▶ [Your assignment]: What lines below contain the string "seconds"? List them all.

▶ [Provided material]:
━━━━━━━━

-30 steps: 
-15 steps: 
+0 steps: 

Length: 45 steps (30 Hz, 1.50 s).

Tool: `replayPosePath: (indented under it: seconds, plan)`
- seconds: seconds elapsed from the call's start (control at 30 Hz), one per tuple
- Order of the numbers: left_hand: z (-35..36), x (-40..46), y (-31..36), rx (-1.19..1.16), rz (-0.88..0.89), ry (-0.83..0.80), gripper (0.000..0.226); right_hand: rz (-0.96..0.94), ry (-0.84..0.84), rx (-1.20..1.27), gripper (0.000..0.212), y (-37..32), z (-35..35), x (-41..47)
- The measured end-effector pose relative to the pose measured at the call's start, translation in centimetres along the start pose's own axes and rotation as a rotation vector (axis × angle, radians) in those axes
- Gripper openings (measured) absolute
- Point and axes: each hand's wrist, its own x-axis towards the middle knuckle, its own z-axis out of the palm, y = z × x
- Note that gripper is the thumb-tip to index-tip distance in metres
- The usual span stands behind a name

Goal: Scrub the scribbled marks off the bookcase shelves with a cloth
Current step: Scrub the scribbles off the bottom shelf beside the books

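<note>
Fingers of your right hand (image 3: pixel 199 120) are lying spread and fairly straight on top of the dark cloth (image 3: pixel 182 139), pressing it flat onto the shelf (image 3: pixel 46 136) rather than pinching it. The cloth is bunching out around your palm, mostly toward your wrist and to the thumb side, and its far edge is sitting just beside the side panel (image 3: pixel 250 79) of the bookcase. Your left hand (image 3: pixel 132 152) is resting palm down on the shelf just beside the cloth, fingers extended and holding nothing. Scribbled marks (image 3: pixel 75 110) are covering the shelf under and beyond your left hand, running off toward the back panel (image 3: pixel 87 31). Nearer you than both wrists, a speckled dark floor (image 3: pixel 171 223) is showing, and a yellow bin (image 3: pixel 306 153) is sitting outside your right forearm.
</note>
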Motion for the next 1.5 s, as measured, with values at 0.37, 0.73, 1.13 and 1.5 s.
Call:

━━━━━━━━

▶ [Response]:
Tool: `replayPosePath: (indented under it: seconds, plan)`
- seconds: seconds elapsed from the call's start (control at 30 Hz), one per tuple

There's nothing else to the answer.